Exercise — The listing that follows is to be output in full and without change.

Data excerpt —
..........

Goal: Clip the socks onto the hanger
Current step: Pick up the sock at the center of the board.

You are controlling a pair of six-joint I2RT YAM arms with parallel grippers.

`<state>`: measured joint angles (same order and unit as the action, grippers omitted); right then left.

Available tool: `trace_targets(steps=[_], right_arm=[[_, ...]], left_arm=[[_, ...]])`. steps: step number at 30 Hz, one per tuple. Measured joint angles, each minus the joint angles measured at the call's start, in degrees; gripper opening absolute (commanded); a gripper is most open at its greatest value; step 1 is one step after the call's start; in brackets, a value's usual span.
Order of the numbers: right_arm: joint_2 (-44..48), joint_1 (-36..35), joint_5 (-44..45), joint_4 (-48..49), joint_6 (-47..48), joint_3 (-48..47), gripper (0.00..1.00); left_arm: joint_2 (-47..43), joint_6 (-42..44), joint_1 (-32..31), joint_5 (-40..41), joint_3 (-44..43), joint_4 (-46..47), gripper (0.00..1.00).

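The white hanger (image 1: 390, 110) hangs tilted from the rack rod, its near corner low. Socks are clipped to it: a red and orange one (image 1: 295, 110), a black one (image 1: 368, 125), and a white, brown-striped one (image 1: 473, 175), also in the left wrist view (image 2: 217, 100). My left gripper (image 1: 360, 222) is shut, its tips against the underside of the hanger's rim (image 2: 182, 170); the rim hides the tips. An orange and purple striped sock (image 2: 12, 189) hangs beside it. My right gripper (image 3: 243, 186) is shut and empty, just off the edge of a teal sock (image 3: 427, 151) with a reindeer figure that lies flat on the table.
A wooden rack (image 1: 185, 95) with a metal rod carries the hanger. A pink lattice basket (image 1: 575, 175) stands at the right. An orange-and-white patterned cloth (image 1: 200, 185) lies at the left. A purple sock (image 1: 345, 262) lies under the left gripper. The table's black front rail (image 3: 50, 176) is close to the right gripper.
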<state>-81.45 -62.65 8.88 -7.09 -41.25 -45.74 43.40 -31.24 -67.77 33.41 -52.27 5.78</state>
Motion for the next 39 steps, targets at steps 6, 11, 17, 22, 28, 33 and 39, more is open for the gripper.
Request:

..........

Exercise result —
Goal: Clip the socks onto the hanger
Current step: Pick up the sock at the center of the board.

You are controlling a pair of six-joint I2RT YAM arms with parallel grippers.

`<state>`: measured joint angles (same order and unit as the action, grippers omitted); right then left.

Available tool: `trace_targets(steps=[_], right_arm=[[_, ...]], left_arm=[[_, ...]])`. steps: step number at 30 Hz, one per tuple. Measured joint angles, each minus the joint angles measured at the call's start, in degrees; gripper opening absolute (commanded); a gripper is most open at its greatest value; step 1 is one step after the call's start; in brackets, a value's usual span.
Order of the numbers: right_arm: joint_2 (-44..48), joint_1 (-36..35), joint_5 (-44..45), joint_4 (-48..49), joint_6 (-47..48), joint_3 (-48..47), gripper (0.00..1.00); left_arm: joint_2 (-47..43), joint_6 (-42..44), joint_1 (-32..31), joint_5 (-40..41), joint_3 (-44..43), joint_4 (-46..47), gripper (0.00..1.00).

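The white hanger (image 1: 390, 110) hangs tilted from the rack rod, its near corner low. Socks are clipped to it: a red and orange one (image 1: 295, 110), a black one (image 1: 368, 125), and a white, brown-striped one (image 1: 473, 175), also in the left wrist view (image 2: 217, 100). My left gripper (image 1: 360, 222) is shut, its tips against the underside of the hanger's rim (image 2: 182, 170); the rim hides the tips. An orange and purple striped sock (image 2: 12, 189) hangs beside it. My right gripper (image 3: 243, 186) is shut and empty, just off the edge of a teal sock (image 3: 427, 151) with a reindeer figure that lies flat on the table.
A wooden rack (image 1: 185, 95) with a metal rod carries the hanger. A pink lattice basket (image 1: 575, 175) stands at the right. An orange-and-white patterned cloth (image 1: 200, 185) lies at the left. A purple sock (image 1: 345, 262) lies under the left gripper. The table's black front rail (image 3: 50, 176) is close to the right gripper.
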<state>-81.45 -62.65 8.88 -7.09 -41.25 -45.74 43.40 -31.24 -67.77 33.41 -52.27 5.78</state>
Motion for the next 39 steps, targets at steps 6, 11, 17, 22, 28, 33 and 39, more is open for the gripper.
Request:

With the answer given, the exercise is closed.